• Instructions to follow:
Output all of the listing, leaving every line exactly as written.

• Recorded information:
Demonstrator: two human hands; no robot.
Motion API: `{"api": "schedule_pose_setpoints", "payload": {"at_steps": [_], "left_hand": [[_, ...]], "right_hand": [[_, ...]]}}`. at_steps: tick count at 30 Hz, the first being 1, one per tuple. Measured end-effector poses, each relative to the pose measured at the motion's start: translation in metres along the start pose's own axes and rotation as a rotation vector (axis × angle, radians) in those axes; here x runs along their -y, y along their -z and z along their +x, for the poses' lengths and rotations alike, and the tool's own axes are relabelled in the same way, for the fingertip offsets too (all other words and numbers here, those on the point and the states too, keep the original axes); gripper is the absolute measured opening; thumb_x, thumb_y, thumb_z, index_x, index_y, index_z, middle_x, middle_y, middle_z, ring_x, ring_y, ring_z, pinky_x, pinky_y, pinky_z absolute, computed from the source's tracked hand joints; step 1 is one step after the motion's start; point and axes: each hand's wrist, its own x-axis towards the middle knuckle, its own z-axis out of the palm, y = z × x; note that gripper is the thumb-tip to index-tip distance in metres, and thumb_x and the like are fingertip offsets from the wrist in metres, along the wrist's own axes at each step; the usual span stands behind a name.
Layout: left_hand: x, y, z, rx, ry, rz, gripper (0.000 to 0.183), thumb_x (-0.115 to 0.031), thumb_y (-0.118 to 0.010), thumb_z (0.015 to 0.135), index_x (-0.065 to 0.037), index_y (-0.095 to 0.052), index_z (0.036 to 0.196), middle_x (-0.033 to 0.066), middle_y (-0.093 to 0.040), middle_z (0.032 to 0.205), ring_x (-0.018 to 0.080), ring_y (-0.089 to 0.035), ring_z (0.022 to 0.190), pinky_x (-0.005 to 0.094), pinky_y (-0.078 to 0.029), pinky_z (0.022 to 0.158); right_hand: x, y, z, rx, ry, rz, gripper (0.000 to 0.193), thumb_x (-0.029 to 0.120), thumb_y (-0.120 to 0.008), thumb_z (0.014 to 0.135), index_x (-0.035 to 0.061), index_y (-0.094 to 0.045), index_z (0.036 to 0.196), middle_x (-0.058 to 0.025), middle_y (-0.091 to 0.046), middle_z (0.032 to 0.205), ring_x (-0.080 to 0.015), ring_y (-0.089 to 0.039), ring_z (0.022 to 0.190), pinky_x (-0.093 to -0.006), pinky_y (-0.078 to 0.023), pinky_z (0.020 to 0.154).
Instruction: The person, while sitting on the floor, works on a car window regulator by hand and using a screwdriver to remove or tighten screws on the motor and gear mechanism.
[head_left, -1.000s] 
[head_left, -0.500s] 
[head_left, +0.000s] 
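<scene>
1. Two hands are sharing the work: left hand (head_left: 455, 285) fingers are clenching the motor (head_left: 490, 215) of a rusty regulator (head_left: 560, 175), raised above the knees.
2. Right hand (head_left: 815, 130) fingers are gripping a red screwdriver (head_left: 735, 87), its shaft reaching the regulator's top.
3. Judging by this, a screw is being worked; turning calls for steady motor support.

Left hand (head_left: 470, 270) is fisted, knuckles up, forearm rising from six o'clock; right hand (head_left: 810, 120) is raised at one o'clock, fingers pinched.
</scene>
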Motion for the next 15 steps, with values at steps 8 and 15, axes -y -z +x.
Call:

• Result of the task:
Demonstrator: two human hands; no robot.
Motion API: `{"api": "schedule_pose_setpoints", "payload": {"at_steps": [_], "left_hand": [[_, ...]], "right_hand": [[_, ...]]}}`. at_steps: tick count at 30 Hz, the first being 1, one per tuple. Measured end-effector poses, each relative to the pose measured at the motion's start: translation in metres along the start pose's own axes and rotation as a rotation vector (axis × angle, radians) in those axes; here x runs along their -y, y along their -z and z along their +x, for the poses' lengths and rotations alike, and the tool's own axes are relabelled in the same way, for the fingertip offsets too (all other words and numbers here, those on the point and the states too, keep the original axes); gripper is the absolute measured opening; thumb_x, thumb_y, thumb_z, index_x, index_y, index_z, middle_x, middle_y, middle_z, ring_x, ring_y, ring_z, pinky_x, pinky_y, pinky_z absolute, computed from the source's tracked hand joints; step 1 is one step after the motion's start; point and axes: each hand's wrist, its own x-axis towards the middle knuckle, its own z-axis out of the palm, y = z × x; note that gripper is the thumb-tip to index-tip distance in metres, and thumb_x and the like are fingertip offsets from the wrist in metres, along the wrist's own axes at each step; the usual span stands behind a name.
Layout: left_hand: x, y, z, rx, ry, rz, gripper (0.000 to 0.183), thumb_x (-0.115 to 0.031), thumb_y (-0.118 to 0.010), thumb_z (0.015 to 0.135), index_x (-0.065 to 0.037), index_y (-0.095 to 0.052), index_z (0.036 to 0.196), middle_x (-0.033 to 0.066), middle_y (-0.093 to 0.040), middle_z (0.032 to 0.205), ring_x (-0.018 to 0.080), ring_y (-0.089 to 0.035), ring_z (0.022 to 0.190), pinky_x (-0.005 to 0.094), pinky_y (-0.078 to 0.029), pinky_z (0.022 to 0.158); right_hand: x, y, z, rx, ry, rz, gripper (0.000 to 0.193), thumb_x (-0.029 to 0.120), thumb_y (-0.120 to 0.008), thumb_z (0.014 to 0.135), index_x (-0.035 to 0.061), index_y (-0.094 to 0.045), index_z (0.036 to 0.196), middle_x (-0.058 to 0.025), middle_y (-0.091 to 0.046), middle_z (0.032 to 0.205), ring_x (-0.080 to 0.015), ring_y (-0.089 to 0.039), ring_z (0.022 to 0.190), pinky_x (-0.093 to -0.006), pinky_y (-0.078 to 0.023), pinky_z (0.020 to 0.154).
Instruction: The person, while sitting on the floor, works on a car window regulator by hand and using a screwdriver to remove or tighten screws on the motor and gear mechanism.
[head_left, -1.000s] 
[head_left, -0.500s] 
[head_left, +0.000s] 
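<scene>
1. Two hands are sharing the work: left hand (head_left: 455, 285) fingers are clenching the motor (head_left: 490, 215) of a rusty regulator (head_left: 560, 175), raised above the knees.
2. Right hand (head_left: 815, 130) fingers are gripping a red screwdriver (head_left: 735, 87), its shaft reaching the regulator's top.
3. Judging by this, a screw is being worked; turning calls for steady motor support.

Left hand (head_left: 470, 270) is fisted, knuckles up, forearm rising from six o'clock; right hand (head_left: 810, 120) is raised at one o'clock, fingers pinched.
</scene>
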Motion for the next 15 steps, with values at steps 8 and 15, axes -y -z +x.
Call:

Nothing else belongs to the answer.